LAWSUIT CHARGES DOJ COLLUSION WITH RUSSIAN MAFIA

The Washington Weekly, November 3, 1997


A $100 million lawsuit filed in federal court today charges the Department of Justice with collusion with the Russian Mafia. The lawsuit alleges perjury, fraud, torture, and witness tampering by named officers of the U.S. government on behalf of the Russian Mafia.

The lawsuit stems from the case of Alexandre Konanykhine, a Russian banker who blew the whistle on a grand KGB scheme to smuggle hundreds of millions of dollars out of the Soviet Union at the time of its collapse. The loot is still stashed in foreignbanks, some in Switzerland, and former KGB officers and Communist Party officials are protecting the secret through their new positions in the Russian Mafia and in the corrupt government of Russia.

After whistleblower Konanykhine was kidnapped by the Russian Mafia, he escaped to the United States where he thought himself protected by the legal system. Words cannot describe the horror he and his wife went through when they discovered that FBI and INS agents worked on behalf of former KGB officers in the Russian Mafia to have him returned through extralegal means to Russia. Both the FBI and the INS are part of the Justice Department.

Mr. Konanykhine fought the deportation in court, and after a long legal battle against the Justice Department he was released from custody last July. During the case, reported in the August 25 and September 1 issues of the Washington Weekly, the horrible and illegal methods employed by the U.S. government against Mr. Konanykhine and his wife were revealed. Presiding judge T.S. Ellis, III, found the evidence "disturbing." So much so, that on August 26 he ordered the Justice Department's Office of Professional Responsibility to investigate official wrongdoing.

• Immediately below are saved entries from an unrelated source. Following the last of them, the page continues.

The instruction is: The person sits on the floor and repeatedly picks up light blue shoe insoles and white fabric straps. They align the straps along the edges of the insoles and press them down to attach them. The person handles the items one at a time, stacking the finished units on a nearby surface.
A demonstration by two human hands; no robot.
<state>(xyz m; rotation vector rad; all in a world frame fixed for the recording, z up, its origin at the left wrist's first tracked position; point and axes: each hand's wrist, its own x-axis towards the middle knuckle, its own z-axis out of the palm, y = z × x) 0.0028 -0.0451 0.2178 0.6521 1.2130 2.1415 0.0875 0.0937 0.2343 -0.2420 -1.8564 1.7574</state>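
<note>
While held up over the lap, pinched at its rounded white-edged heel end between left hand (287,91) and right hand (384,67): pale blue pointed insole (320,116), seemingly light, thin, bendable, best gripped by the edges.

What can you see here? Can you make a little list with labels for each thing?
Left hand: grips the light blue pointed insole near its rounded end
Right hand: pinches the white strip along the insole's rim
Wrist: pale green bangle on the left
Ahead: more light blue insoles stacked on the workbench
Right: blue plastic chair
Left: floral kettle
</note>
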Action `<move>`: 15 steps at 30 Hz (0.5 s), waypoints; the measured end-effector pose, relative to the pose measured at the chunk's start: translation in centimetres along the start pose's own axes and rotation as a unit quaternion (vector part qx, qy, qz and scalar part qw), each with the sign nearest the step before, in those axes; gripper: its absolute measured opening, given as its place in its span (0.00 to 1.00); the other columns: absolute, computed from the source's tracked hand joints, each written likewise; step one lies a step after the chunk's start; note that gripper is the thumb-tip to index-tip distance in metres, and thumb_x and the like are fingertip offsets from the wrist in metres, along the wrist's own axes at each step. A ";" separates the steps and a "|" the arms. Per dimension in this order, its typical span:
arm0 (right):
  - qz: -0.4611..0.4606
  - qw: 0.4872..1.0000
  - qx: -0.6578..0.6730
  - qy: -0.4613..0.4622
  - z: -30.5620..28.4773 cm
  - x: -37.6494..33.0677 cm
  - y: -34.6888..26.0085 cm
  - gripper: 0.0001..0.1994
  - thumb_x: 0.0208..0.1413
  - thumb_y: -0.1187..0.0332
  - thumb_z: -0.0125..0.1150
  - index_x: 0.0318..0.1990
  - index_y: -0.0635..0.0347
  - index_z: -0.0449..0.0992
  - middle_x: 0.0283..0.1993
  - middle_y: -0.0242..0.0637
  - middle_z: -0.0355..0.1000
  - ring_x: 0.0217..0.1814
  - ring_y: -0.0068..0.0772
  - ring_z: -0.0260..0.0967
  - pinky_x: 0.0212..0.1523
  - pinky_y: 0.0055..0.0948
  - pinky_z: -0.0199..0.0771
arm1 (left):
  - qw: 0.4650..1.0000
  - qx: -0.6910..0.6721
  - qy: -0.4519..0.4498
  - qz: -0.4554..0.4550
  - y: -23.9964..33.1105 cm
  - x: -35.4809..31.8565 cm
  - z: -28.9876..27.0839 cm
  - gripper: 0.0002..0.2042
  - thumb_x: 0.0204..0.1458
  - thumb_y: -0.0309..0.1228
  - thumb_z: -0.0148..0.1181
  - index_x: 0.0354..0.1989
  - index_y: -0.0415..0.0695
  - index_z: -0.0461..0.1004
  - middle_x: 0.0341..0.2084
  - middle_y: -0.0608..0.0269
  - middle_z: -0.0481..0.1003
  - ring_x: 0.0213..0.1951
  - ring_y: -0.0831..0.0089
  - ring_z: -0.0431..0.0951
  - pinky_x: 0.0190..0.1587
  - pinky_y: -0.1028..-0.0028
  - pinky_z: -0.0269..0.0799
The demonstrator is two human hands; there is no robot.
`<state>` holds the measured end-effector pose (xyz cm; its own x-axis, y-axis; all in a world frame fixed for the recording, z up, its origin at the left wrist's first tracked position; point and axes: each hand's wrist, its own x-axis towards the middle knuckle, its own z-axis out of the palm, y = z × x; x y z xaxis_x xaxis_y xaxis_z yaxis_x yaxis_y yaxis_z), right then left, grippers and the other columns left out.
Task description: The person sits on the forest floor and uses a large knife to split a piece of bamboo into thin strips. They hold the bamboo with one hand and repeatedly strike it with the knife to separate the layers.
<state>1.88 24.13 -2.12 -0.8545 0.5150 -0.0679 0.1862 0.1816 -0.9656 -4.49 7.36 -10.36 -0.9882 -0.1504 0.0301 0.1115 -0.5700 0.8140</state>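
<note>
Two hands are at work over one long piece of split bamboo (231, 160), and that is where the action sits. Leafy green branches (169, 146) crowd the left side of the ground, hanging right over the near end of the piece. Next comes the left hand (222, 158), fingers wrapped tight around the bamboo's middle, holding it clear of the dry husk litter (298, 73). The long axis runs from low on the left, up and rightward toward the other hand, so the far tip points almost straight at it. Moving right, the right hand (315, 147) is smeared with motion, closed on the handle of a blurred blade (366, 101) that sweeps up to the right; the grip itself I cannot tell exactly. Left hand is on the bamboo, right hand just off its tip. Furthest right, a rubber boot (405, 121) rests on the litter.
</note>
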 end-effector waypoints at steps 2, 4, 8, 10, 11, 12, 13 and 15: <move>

Justice Department investigations of itself are notorious for finding "no credible evidence" of wrongdoing by government officials, so a more successful venue may be a lawsuit filed today in federal court by Alexandre Konanykhine.

Mr. Konanykhine charges officers of the Washington District Office of the INS, including District Director William Carroll, Assistant District Director James Goldman and District Counsel Eloise Rosas with conspiracy with one Lt. Colonel Volevodz of the Russian Military Procuracy to commit illegal extradition of him and his wife to Russia on behalf of the Russian Mafia.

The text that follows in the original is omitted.